- **Your assignment**:
Search the data below for lines that include the word "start" and state how many there are, nothing else.

====

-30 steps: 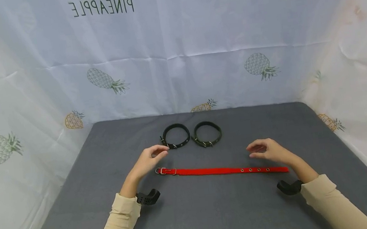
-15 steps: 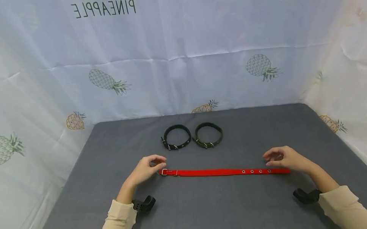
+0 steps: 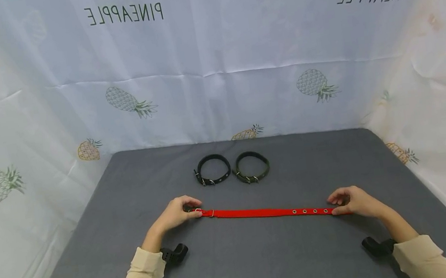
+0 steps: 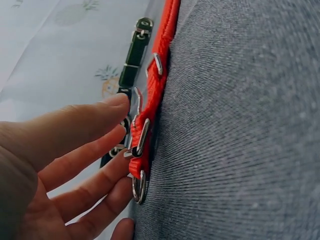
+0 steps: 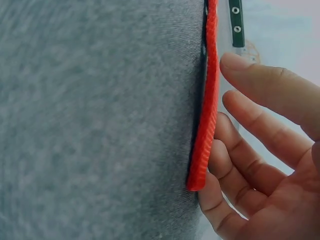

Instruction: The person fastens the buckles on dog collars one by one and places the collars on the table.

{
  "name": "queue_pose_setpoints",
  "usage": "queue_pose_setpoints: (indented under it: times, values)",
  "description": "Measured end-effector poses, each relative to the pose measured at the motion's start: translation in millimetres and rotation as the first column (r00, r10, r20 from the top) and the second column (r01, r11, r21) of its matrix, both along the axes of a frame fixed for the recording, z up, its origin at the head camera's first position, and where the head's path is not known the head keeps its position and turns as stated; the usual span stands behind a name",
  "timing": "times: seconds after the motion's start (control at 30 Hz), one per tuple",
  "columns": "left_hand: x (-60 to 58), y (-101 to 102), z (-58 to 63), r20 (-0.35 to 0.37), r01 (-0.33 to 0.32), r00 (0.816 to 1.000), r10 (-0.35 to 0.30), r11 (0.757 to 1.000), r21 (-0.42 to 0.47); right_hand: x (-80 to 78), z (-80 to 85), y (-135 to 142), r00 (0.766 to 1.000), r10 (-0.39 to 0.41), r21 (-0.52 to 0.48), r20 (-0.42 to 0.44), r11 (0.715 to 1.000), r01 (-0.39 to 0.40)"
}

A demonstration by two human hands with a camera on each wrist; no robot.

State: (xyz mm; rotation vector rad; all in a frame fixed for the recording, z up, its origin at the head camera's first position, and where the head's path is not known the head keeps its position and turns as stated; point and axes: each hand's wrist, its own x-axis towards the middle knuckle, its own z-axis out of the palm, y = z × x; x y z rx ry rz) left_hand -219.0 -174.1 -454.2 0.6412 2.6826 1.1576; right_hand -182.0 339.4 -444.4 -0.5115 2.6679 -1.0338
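Note:
A red collar (image 3: 249, 213) lies stretched out flat across the grey table, its metal buckle at the left and a row of eyelets towards the right. My left hand (image 3: 176, 213) is at the buckle end; in the left wrist view its fingertips (image 4: 120, 160) reach the strap beside the buckle (image 4: 143, 137), with the thumb raised apart from it. At the plain end, my right hand (image 3: 356, 201) hovers with loosely bent fingers. The right wrist view has those fingers (image 5: 222, 155) against or just behind the strap tip (image 5: 197, 180), the thumb apart. Neither hand visibly pinches it.
Farther back, a black collar (image 3: 228, 171) and a dark green collar (image 3: 267, 165) stand buckled into rings, side by side. A white curtain (image 3: 210, 103) with pineapple prints hangs behind and along both sides of the table (image 3: 255, 265).
Both hands have come down to the red collar's ends. The left moved slightly left and nearer; the right moved outward to the right and nearer. The collars have stayed in place.

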Motion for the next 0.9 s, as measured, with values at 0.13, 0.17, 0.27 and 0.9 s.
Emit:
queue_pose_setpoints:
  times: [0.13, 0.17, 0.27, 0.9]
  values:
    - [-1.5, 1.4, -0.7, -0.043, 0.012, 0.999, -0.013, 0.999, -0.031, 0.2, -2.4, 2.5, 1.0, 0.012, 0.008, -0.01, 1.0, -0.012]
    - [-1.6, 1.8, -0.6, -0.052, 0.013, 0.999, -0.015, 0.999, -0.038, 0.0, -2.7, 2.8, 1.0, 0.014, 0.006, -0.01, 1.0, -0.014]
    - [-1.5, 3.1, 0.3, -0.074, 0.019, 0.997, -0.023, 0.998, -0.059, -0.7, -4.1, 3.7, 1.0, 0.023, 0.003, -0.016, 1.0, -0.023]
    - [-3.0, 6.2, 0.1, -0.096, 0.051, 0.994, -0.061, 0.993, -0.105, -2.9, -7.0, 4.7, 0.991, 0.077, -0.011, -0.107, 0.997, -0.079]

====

- **Reply to the exercise**:
2